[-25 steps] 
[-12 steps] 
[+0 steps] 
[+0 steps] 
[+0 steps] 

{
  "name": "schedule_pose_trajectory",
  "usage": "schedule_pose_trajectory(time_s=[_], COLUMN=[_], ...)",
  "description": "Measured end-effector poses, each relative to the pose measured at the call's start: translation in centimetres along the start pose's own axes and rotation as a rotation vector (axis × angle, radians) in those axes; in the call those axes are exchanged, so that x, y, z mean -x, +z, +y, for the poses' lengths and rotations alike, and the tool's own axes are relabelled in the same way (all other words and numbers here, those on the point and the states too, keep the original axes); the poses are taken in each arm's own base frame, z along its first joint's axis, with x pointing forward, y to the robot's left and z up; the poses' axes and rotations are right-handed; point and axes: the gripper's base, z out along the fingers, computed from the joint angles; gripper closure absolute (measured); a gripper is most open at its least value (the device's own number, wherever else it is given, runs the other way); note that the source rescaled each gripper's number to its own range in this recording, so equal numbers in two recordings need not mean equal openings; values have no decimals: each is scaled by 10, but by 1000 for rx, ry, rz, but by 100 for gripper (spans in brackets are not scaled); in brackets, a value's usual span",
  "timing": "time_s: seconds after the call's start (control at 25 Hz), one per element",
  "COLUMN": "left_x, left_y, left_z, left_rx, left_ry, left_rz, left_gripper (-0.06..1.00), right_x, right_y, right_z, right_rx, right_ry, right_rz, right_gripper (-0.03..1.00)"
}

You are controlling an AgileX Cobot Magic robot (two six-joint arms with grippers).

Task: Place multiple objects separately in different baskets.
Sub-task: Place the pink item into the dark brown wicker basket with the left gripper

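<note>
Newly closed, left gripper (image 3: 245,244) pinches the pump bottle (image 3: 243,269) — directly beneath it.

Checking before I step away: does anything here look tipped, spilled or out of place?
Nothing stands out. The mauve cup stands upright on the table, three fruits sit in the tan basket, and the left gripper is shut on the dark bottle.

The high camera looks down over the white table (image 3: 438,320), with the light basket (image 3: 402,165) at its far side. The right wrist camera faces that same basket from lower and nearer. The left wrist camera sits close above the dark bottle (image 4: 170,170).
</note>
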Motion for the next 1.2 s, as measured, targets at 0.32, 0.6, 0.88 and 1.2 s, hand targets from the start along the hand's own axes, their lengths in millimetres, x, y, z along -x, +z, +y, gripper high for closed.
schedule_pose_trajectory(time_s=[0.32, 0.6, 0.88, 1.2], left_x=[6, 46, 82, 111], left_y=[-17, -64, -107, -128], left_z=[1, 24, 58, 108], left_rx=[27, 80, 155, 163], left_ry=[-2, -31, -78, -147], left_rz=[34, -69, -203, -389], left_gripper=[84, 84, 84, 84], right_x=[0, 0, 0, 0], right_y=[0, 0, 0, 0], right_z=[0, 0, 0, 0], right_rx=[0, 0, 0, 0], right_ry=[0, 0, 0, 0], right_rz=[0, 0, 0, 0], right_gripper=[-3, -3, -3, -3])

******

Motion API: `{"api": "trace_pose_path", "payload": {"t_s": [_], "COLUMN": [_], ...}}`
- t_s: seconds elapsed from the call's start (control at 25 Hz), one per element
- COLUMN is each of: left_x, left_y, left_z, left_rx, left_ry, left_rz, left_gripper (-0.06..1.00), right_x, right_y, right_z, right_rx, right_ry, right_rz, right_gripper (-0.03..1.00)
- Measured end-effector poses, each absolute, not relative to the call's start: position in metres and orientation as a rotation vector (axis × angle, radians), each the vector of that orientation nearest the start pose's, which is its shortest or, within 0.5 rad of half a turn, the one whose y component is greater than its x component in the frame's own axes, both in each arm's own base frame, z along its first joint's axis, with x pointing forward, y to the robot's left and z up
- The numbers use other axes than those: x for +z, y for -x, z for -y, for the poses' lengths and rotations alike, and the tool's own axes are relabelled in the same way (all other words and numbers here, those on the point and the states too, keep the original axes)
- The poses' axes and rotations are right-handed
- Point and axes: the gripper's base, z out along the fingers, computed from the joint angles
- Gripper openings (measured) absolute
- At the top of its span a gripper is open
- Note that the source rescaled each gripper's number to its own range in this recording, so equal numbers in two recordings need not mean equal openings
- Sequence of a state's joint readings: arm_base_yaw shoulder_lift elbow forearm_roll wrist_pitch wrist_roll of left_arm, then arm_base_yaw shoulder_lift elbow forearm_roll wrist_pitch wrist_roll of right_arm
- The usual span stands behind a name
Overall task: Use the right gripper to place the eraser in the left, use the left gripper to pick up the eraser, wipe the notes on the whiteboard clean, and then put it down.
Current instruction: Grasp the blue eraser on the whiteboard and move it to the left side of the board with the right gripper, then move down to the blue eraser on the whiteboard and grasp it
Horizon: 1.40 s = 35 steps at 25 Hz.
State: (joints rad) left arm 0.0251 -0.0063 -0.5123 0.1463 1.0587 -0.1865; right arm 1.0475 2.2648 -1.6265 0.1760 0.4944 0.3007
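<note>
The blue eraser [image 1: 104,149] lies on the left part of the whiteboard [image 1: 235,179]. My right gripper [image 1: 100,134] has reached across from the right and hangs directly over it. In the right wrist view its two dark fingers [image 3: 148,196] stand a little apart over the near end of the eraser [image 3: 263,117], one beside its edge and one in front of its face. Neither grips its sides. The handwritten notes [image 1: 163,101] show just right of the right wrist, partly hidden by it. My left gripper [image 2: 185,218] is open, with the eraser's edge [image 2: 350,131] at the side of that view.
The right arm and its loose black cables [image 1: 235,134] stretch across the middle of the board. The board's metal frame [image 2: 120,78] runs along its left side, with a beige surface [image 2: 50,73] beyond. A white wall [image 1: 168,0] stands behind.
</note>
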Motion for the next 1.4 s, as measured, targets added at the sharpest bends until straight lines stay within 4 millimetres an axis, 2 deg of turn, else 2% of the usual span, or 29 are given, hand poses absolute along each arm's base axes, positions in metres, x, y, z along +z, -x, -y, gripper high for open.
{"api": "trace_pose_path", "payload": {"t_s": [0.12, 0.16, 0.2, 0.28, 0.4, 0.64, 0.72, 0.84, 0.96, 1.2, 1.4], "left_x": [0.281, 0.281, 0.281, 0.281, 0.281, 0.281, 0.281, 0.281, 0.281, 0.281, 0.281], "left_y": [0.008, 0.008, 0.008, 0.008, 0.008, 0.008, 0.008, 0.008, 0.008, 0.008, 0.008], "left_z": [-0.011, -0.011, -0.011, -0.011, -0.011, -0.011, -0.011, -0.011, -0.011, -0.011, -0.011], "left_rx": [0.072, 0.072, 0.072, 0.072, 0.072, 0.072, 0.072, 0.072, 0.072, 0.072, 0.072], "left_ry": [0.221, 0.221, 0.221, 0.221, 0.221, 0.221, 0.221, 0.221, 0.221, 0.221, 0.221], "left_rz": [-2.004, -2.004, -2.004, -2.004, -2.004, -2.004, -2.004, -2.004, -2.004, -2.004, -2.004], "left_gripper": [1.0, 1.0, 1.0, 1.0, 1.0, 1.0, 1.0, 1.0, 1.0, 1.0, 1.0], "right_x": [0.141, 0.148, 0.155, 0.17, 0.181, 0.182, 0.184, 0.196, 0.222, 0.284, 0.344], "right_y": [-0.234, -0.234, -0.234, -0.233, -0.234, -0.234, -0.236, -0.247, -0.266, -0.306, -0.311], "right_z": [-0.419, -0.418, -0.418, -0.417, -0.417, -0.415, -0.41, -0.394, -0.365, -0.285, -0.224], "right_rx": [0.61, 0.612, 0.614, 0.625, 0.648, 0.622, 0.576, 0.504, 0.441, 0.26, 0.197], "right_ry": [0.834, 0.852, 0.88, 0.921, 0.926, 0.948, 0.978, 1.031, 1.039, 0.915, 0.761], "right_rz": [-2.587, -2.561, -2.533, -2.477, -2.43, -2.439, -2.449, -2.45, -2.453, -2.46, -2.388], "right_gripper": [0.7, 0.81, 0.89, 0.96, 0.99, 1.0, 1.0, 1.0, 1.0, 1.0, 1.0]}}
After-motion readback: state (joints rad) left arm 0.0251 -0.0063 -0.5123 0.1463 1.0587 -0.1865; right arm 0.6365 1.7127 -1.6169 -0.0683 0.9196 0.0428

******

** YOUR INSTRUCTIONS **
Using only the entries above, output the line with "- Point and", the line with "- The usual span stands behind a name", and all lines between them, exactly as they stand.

** RESPONSE TO THIS TASK **
- Point and axes: the gripper's base, z out along the fingers, computed from the joint angles
- Gripper openings (measured) absolute
- At the top of its span a gripper is open
- Note that the source rescaled each gripper's number to its own range in this recording, so equal numbers in two recordings need not mean equal openings
- Sequence of a state's joint readings: arm_base_yaw shoulder_lift elbow forearm_roll wrist_pitch wrist_roll of left_arm, then arm_base_yaw shoulder_lift elbow forearm_roll wrist_pitch wrist_roll of right_arm
- The usual span stands behind a name

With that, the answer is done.